Mapping User Profiles for SAML Users with an AD Import in SharePoint 2013

This is a topic that becomes very important in SharePoint 2013, and that is making sure you have a fully populated user profile application. In SharePoint 2013 the user profile system plays a critical role in the OAuth infrastructure, which is what allows certain trusted application scenarios to succeed by allowing other applications to act on behalf of a user. In order for an application to be able to “know” what a user can do though, it needs to capture the list of attributes for that user so proper security trimming rules can be applied. That’s the 100,000 foot level view of this, I will write more about user profiles, synchronization and the impact on different authentication choices in a later blog.

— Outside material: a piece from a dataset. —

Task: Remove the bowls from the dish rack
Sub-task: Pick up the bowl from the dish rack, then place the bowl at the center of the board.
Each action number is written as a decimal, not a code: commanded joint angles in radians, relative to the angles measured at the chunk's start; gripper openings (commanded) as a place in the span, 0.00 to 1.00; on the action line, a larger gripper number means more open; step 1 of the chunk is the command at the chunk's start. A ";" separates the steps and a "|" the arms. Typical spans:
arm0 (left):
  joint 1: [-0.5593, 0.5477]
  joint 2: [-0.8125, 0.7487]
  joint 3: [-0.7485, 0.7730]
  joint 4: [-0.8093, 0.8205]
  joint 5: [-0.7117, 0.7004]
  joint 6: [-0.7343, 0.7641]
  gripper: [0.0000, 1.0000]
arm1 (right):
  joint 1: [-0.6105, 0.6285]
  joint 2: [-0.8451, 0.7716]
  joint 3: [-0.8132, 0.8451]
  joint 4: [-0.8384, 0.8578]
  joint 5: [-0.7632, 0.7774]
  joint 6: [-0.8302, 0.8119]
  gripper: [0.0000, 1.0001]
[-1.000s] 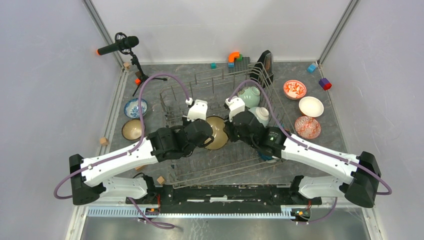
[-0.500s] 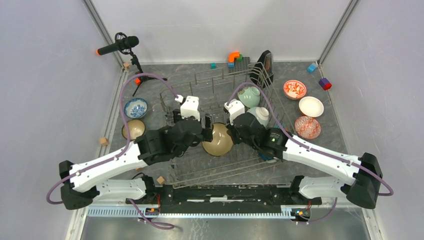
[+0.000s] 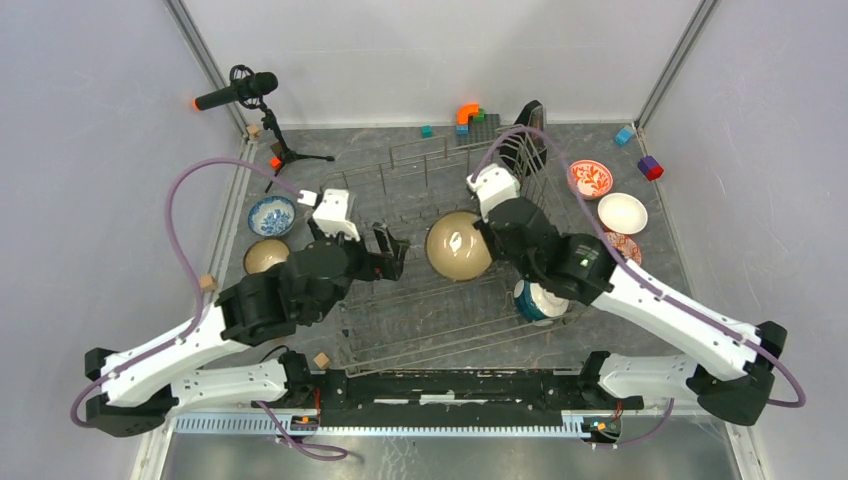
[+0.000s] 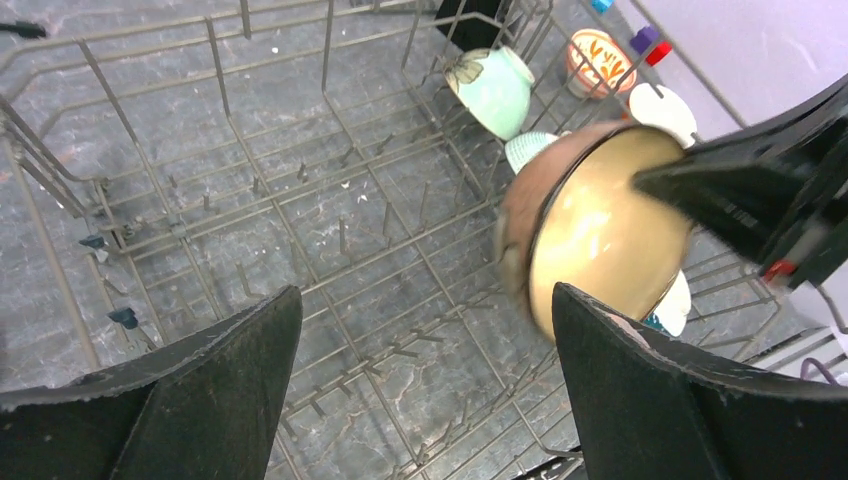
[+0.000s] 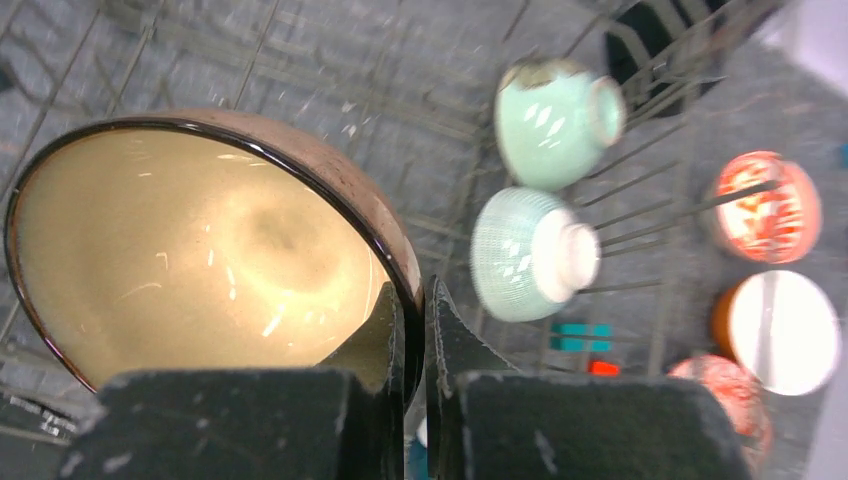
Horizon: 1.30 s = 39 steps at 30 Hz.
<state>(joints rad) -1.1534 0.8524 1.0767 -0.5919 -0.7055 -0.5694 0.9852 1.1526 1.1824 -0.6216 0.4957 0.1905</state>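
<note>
Handover done: the tan bowl [image 3: 459, 245] has passed from the left gripper [image 3: 385, 245] to the right gripper [image 3: 488, 232] in the last second, and it has lifted and drifted toward the far side of the dish rack [image 3: 420, 315]. The right gripper is pinched tight on the bowl's dark rim, one finger inside and one outside. The bowl hangs tilted above the rack's wire floor, its cream inside open to the top view. The left gripper has swung back to the left, spread as wide as it goes with nothing between its fingers, and it hovers over the rack's left half.

Three bowls sit in the rack. A mint green bowl [image 5: 550, 120] lies on its side by the far right wall, with a ribbed pale bowl [image 5: 520, 255] just beside it, also on its side. A teal bowl with a white base [image 3: 535, 300] is half hidden under the right arm.

Out on the desk [image 3: 665, 255], right of the rack, sit the red-floral bowl [image 3: 589, 178] and the white bowl [image 3: 622, 212], while the red-lattice bowl [image 3: 628, 243] peeps out past the right arm. Left of the rack, the blue-white bowl [image 3: 270, 214] and a second tan one [image 3: 262, 257] sit close together. A microphone [image 3: 235, 92] on a small tripod stands at the far left corner.
</note>
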 commanded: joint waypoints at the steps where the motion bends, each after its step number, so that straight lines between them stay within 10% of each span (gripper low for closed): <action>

For now it’s enough to know that it’s very important and needs to be done. Given this importance, and the fact that Bryan Porter’s seminal posting on this from SharePoint 2010 has disappeared since he moved his blog over, I decided it would be worth covering again. The good news is that it isn’t super complicated if you are importing from Active Directory, which is what this post will cover. 

The first thing you should do is create your SPTrustedIdentityTokenIssuer; that is required before you can configure the profile import aspect of things. Once that’s done open your browser and navigate to your UPA management page. Click on the Configure Synchronization Connections link, and then click the link to Create A New Connection. The only thing that’s different here compared to any other profile connection to AD is the Authentication Provider Type drop down. In that drop down you want to select Trusted Claims Provider Authentication. When you do, the Authentication Provider Instance drop down below that will populate a list of all the SPTrustedIdentityTokenProviders you have created. Just select the one that should be used with this profile connection, and fill out all of the other connection properties as you normally would for importing from AD and save it. Here’s a screenshot of what mine looks like:

 

Once that’s done the next thing you need to do is update the property mappings so SharePoint knows what field you are importing, contains the value that users will use as the identity claim. To do that go back to the UPA management page and click on the Manage User Properties link. Scroll down and find the Claim User Identifier property and Edit it. If there is an existing Property Mapping for Synchronization value, delete it. Add a new one that maps the property you are importing from AD as the identity claim value. In my case, I’m using email address as the identity claim, and in AD the user’s email address is stored in the AD attribute called “mail”. So I just select the profile connection I created above, I type in “mail” in the Attribute edit box and click the Add button. It looks like this:

After I’m done this is what it looks like:

The Claim Provider Identifier and Claim Provider Type are supposed to be set automatically when you configure the profile import connection.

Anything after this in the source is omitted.